Less is More: Why Use Retrieval Instead of Larger Context Windows

Post Details

Company

Pinecone

Date Published

July 20, 2023

Author

Amnon Catav

Word Count

1,052

Language

English

Hacker News Points

-

Source URL

www.pinecone.io/blog/why-use-retrieval-instead-of-larger-context

Summary

Large Language Models (LLMs) have recently seen interest in expanding context windows, with companies like Anthropic and OpenAI releasing models with larger capacities, yet studies show that increasing context size can lead to decreased accuracy and higher computation costs.
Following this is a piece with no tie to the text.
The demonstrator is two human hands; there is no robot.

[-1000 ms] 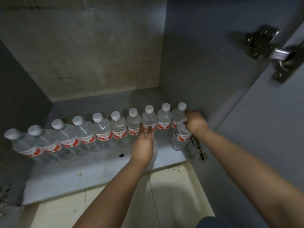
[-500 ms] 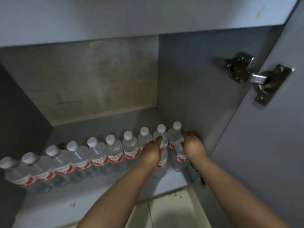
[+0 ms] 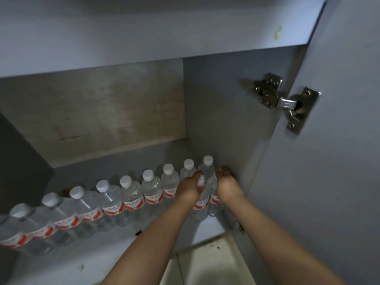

Research, including a Stanford paper titled "Lost in the Middle," highlights that LLMs struggle to extract relevant information from large, incoherent contexts, often leading to increased hallucination risks. Experiments demonstrate that LLMs perform better when provided with fewer, more relevant documents rather than numerous unfiltered ones. Retrieval systems, which have been optimized over decades, offer a more efficient solution by providing focused, relevant contexts through a method known as Retrieval Augmented Generation (RAG). This approach improves accuracy and reduces costs compared to using large context windows, even when handling single extensive documents. Hence, retrieval systems are crucial for enhancing model accuracy and efficiency, translating to lower operating costs and reduced hallucination risks in generative AI applications.